*REQUIREMENT*. Please print the whole listing below exactly as it stands.

*RECORDS FOR PROCESSING*.
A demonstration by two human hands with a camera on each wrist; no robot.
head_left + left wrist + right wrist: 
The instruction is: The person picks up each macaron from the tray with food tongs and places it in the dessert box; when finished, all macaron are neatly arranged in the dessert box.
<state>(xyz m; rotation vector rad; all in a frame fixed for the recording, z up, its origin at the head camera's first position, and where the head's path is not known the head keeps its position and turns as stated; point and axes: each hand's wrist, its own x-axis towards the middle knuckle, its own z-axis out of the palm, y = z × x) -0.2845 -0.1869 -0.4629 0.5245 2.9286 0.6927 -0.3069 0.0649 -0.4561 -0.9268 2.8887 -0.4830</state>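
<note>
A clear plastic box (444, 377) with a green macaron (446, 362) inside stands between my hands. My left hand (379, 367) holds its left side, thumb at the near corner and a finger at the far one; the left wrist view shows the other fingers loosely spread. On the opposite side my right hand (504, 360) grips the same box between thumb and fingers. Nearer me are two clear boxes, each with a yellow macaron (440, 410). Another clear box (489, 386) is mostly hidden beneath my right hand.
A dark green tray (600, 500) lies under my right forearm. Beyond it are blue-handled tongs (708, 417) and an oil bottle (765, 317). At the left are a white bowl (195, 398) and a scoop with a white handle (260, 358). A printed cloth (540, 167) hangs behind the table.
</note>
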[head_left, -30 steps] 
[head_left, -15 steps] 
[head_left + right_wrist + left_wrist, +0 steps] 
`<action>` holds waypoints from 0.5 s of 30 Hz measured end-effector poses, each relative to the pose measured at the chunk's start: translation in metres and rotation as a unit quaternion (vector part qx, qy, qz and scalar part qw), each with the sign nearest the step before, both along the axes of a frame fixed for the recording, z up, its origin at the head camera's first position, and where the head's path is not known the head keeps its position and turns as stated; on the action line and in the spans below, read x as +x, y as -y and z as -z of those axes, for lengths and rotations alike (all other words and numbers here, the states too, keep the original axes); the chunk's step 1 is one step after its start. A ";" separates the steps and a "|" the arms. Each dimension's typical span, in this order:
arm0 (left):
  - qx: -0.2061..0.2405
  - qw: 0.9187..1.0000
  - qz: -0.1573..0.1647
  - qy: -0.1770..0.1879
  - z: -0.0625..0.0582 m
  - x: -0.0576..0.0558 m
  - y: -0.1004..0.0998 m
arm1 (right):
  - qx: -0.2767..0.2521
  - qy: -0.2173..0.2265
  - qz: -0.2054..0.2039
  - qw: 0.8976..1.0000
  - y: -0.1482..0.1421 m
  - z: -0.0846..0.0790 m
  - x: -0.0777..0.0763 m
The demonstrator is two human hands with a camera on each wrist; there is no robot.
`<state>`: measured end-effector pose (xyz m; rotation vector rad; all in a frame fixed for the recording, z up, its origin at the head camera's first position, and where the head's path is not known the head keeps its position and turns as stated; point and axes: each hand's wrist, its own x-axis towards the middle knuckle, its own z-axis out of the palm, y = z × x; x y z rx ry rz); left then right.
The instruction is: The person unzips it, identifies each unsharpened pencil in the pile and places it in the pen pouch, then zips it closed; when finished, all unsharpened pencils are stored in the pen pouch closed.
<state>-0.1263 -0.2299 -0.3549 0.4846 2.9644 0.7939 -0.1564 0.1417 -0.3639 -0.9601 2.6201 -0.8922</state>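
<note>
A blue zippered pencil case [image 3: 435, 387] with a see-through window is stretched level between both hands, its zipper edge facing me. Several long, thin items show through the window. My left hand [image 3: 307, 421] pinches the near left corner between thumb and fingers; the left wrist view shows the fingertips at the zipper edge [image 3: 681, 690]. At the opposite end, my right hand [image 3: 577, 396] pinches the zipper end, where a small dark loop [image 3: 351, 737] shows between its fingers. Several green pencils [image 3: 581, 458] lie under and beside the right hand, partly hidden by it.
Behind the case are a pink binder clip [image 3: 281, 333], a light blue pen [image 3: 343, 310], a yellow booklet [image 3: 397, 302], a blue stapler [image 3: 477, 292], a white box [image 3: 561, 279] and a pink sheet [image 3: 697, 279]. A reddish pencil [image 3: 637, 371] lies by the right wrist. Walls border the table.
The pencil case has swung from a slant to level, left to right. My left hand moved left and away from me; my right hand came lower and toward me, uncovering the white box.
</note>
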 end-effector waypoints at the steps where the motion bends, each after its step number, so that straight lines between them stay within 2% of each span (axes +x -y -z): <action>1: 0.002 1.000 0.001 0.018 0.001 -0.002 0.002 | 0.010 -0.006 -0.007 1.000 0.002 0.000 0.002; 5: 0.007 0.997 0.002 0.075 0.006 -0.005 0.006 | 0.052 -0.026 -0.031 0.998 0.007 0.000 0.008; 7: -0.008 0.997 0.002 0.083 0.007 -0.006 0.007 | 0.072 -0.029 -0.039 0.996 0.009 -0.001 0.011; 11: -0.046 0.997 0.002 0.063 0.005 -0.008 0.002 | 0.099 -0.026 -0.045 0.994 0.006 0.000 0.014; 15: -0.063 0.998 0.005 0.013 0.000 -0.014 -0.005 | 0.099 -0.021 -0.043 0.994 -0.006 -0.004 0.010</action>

*RESULT OF THE TASK*.
A demonstration by two human hands with a camera on each wrist; no robot.
head_left + left wrist + right wrist: 
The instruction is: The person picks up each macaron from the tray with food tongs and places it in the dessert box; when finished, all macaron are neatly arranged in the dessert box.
<state>(xyz m; rotation vector rad; all in a frame fixed for the recording, z up, its origin at the head camera's first position, and where the head's path is not known the head keeps its position and turns as stated; point and axes: each hand's wrist, its own x-axis towards the middle knuckle, its own z-axis out of the palm, y = z × x) -0.2845 -0.1869 -0.4629 0.5245 2.9286 0.6927 -0.3069 0.0649 -0.4561 -0.9268 2.8887 -0.4830</state>
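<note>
A clear plastic box (444, 377) with a green macaron (446, 362) inside stands between my hands. My left hand (379, 367) holds its left side, thumb at the near corner and a finger at the far one; the left wrist view shows the other fingers loosely spread. On the opposite side my right hand (504, 360) grips the same box between thumb and fingers. Nearer me are two clear boxes, each with a yellow macaron (440, 410). Another clear box (489, 386) is mostly hidden beneath my right hand.
A dark green tray (600, 500) lies under my right forearm. Beyond it are blue-handled tongs (708, 417) and an oil bottle (765, 317). At the left are a white bowl (195, 398) and a scoop with a white handle (260, 358). A printed cloth (540, 167) hangs behind the table.
</note>
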[head_left, -30 steps] 
[head_left, -15 steps] 
[head_left + right_wrist + left_wrist, +0 steps] 
`<action>` holds waypoints from 0.5 s of 30 Hz measured end-effector poses, each relative to the pose measured at the chunk's start: translation in metres and rotation as a unit quaternion (vector part qx, qy, qz and scalar part qw), each with the sign nearest the step before, both along the axes of a frame fixed for the recording, z up, its origin at the head camera's first position, and where the head's path is not known the head keeps its position and turns as stated; on the action line and in the spans below, read x as +x, y as -y and z as -z of those axes, for lengths and rotations alike (all other words and numbers here, the states too, keep the original axes); the chunk's step 1 is one step after its start. A ";" separates the steps and a "|" the arms. Each dimension's typical span, in this order:
arm0 (left):
  - qx: -0.2061..0.2405
  - qw: 0.9187..1.0000
  - qz: -0.1573..0.1647
  - qy: -0.1770..0.1879
  - z: -0.0625..0.0582 m
  - x: -0.0576..0.0558 m
  - y: -0.1004..0.0998 m
arm1 (right):
  - qx: -0.2767..0.2521
  - qy: -0.2173..0.2265
  - qz: -0.2054..0.2039
  - qw: 0.8976..1.0000
  - y: -0.1482..0.1421 m
  - z: -0.0846..0.0790 m
  - x: -0.0777..0.0763 m
The demonstrator is two human hands with a camera on each wrist; there is no robot.
`<state>`: measured end-effector pose (xyz m; rotation vector rad; all in a frame fixed for the recording, z up, its origin at the head camera's first position, and where the head's path is not known the head keeps its position and turns as stated; point and axes: each hand's wrist, its own x-axis towards the middle knuckle, its own z-axis out of the palm, y = z × x; x y z rx ry rz); left then right.
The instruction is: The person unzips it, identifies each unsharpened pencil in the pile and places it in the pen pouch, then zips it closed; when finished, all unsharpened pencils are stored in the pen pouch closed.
<state>-0.1263 -0.2299 -0.3549 0.4846 2.9644 0.7939 -0.1564 0.1417 -0.3639 -0.9601 2.6201 -0.8922</state>
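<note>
A blue zippered pencil case [image 3: 435, 387] with a see-through window is stretched level between both hands, its zipper edge facing me. Several long, thin items show through the window. My left hand [image 3: 307, 421] pinches the near left corner between thumb and fingers; the left wrist view shows the fingertips at the zipper edge [image 3: 681, 690]. At the opposite end, my right hand [image 3: 577, 396] pinches the zipper end, where a small dark loop [image 3: 351, 737] shows between its fingers. Several green pencils [image 3: 581, 458] lie under and beside the right hand, partly hidden by it.
Behind the case are a pink binder clip [image 3: 281, 333], a light blue pen [image 3: 343, 310], a yellow booklet [image 3: 397, 302], a blue stapler [image 3: 477, 292], a white box [image 3: 561, 279] and a pink sheet [image 3: 697, 279]. A reddish pencil [image 3: 637, 371] lies by the right wrist. Walls border the table.
The pencil case has swung from a slant to level, left to right. My left hand moved left and away from me; my right hand came lower and toward me, uncovering the white box.
</note>
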 end-effector waypoints at the steps where the motion bends, each after its step number, so that straight lines between them stay within 2% of each span (axes +x -y -z): <action>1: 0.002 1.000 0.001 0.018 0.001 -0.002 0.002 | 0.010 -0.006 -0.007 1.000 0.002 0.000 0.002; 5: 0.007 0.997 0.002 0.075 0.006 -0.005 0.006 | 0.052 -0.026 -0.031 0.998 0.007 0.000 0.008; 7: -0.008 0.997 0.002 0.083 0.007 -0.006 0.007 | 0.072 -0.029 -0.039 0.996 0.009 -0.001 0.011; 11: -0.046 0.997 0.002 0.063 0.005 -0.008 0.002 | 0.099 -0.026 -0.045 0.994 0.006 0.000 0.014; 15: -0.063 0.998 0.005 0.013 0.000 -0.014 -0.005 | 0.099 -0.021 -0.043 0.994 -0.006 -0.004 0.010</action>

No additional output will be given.